Dlaczego wszyscy są normalni, tylko nie ja?

Skoro tu jesteś, to pewnie tak samo jak ja często czujesz się inna, niepasująca. Czy każdy tak ma? Nie wiem. W moim przypadku natomiast odczucie to znikało natychmiast, gdy trafiłam na kogoś, kto według mnie nie wpisuje się w te magiczne „ramy normalności”. Mam dość skomplikowane przemyślenia na ten temat, dlatego chciałabym nieco rozwinąć temat.

dlaczego każdy jest normalny

Polecam Ci też mój ostatni wpis: Jak nauczyć się odpuszczać i dlaczego to takie trudne?

Wszystko zależy od punktu widzenia

Zawsze czułam się czarną owcą zarówno w rodzinie, jak i szkole, czy pracy. Jednak np. w towarzystwie osób wyznających skrajności polityczne, religijne, czy zażywających regularnie środki odurzające, czułam się naczelnym normikiem tego świata. O definicji normalności napiszę jeszcze później, bo jest to solidny temat do dyskusji.

Doświadczenia życiowe

To, co uważamy za „normalne”, często jest wynikiem społecznych norm, które są mocno zakorzenione w naszej kulturze, społeczności i środowisku. Rodzina wprowadza nas w pewne wzorce zachowań i wartości będące na etapie dzieciństwa pewnym pierwowzorem „normalności”. Wyobcowanie często dotyczy osób, które np. w jakiś sposób odbiegały od rówieśników, urodziły się z wadami wrodzonymi, czy też doświadczały wygórowanych wymagań ze strony rodziny.

W wielu przypadkach to właśnie przekonania, które ukształtowały nas na samym początku, sprawiają, że przez całe dorosłe życie czujemy się nieakceptowane. Nie jest to obiektywna prawda, ale jedynie przekonania wynikające z głęboko zakorzenionych doświadczeń. Zauważyłam, że bardzo często popadałam w to błędne koło. W ogóle odnoszę wrażenie, że potrzeba poczucia przynależności rządzi większością z nas. Staramy się za wszelką cenę robić to, co inni w obawie przed odrzuceniem. W konsekwencji ukrywamy prawdę o sobie przed innymi ludźmi i co gorsza, przed sobą. Teraz już wiem, że nie na takich zasadach chciałabym tworzyć relacje z innymi ludźmi.

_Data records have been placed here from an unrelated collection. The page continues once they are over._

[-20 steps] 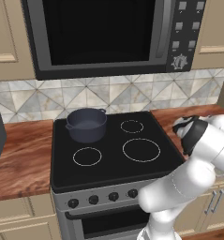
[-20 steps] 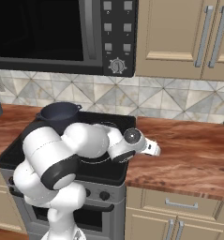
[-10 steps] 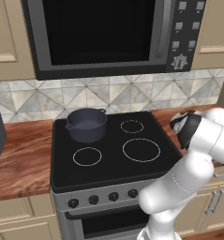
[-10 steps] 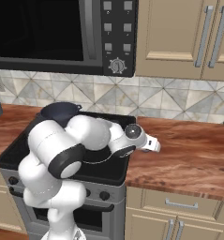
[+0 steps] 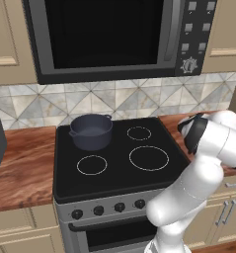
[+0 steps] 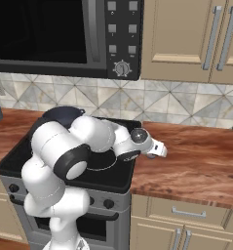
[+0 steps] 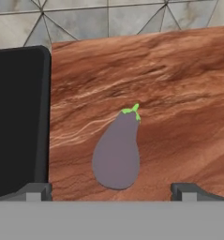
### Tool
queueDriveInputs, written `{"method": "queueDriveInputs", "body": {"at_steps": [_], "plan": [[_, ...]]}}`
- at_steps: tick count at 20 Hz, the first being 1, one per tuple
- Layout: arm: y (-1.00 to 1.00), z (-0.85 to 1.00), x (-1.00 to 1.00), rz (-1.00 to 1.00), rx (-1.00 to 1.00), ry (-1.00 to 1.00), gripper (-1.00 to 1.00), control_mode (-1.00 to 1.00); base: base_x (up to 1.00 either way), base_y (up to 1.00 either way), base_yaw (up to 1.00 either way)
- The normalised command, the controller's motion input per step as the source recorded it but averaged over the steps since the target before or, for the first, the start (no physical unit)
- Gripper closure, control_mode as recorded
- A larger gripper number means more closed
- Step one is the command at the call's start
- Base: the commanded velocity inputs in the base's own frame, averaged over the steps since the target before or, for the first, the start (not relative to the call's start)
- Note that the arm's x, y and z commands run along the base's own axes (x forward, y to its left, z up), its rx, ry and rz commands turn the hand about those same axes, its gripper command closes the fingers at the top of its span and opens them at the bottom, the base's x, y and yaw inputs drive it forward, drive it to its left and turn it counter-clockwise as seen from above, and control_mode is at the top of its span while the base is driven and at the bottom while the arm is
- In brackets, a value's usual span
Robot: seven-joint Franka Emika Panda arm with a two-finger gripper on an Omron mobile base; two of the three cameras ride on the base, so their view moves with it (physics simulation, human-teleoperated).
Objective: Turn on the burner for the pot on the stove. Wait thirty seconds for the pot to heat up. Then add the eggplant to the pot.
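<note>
As the eggplant (image 7: pixel 117 152) lies on the wooden counter (image 7: pixel 179 93) just beside the stove (image 7: pixel 15 117), the empty, wide-open gripper (image 7: pixel 111 190) should descend centred over its fat body before closing.

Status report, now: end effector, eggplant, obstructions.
End effector open, above eggplant. Eggplant lying on wooden counter, right of stove, not gripped. Nothing between fingertips and eggplant.
</note>
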Motion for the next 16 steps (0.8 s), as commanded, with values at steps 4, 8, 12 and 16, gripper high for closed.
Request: {"method": "queueDriveInputs", "body": {"at_steps": [4,8,12,16], "plan": [[-0.06,-0.02,0.02,0.0,0.0,0.0,-1.0,-1.0,0.0,0.0,0.0],[-0.1,-0.07,0.02,0.0,0.0,0.0,-1.0,-1.0,0.0,0.0,0.0],[-0.02,-0.09,0.09,0.0,0.0,0.0,-1.0,-1.0,0.0,0.0,0.0],[0.0,-0.1,0.01,0.0,0.0,0.0,-1.0,-1.0,0.0,0.0,0.0]]}}
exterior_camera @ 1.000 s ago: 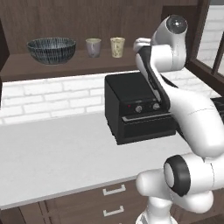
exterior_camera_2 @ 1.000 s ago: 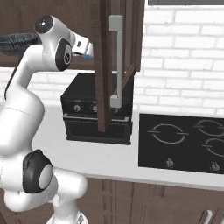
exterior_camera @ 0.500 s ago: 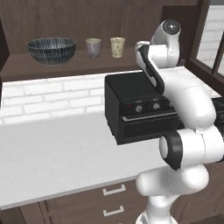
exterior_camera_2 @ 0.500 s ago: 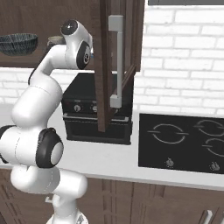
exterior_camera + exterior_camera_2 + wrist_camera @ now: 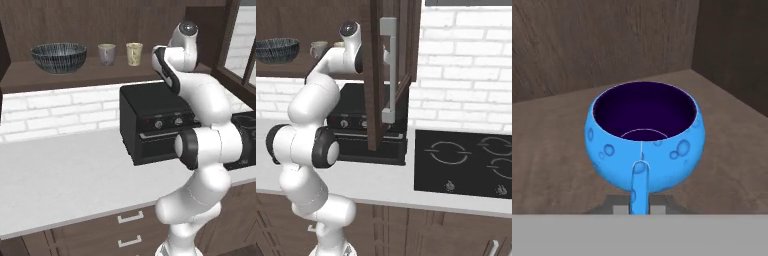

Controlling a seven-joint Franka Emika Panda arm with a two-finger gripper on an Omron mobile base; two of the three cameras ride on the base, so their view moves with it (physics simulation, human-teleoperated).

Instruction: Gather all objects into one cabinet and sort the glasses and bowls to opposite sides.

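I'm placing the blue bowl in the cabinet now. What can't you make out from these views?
- Gripper fingertips: hand view, covered by the blue bowl.
- Whether the bowl touches the shelf: hand view, its base is cut off at the bottom.
- Beige cup: right base view, behind the arm.

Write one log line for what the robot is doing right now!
gripper: shut on blue bowl | place: over shelf, near cabinet's back corner | shelf also has: dark bowl, grey cup, beige cup | door: open
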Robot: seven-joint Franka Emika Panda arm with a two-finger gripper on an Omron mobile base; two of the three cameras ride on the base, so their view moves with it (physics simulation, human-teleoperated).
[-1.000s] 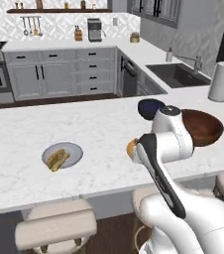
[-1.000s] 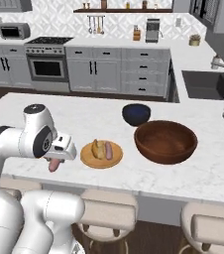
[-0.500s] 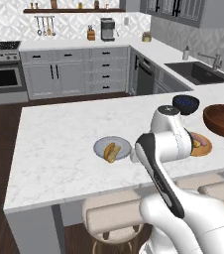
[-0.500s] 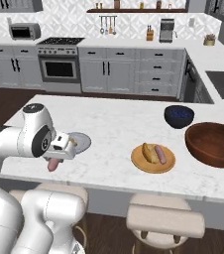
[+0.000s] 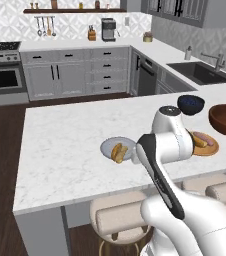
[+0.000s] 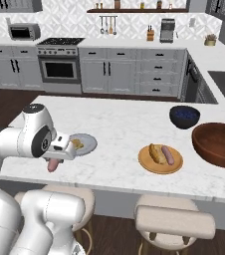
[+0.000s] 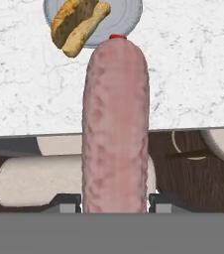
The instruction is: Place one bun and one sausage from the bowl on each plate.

Nie na takich zasadach chciałabym tworzyć relację ze sobą samą. Moje doświadczenia były warte tych wniosków.

Postrzeganie siebie

Urodziłam się z zaawansowaną szpotawością kolan, która zaczęła być widoczna dopiero w momencie, gdy zaczęłam chodzić. Rodzice zrobili wszystko, co w ich mocy, aby zniwelować tę wadę, i muszę przyznać, że jak na możliwości lat 90 zarówno oni, jak i lekarze odwalili kawał dobrej roboty.

Nie zmienia to jednak faktu, że mój stan był dużo poważniejszy niż to, co możecie zauważyć w Google Grafika. Mimo lat rehabilitacji, wielu nocy spędzonych w łóżeczku dziecięcym zawinięta w gips nigdy nie będę wyglądała jak większość z Was.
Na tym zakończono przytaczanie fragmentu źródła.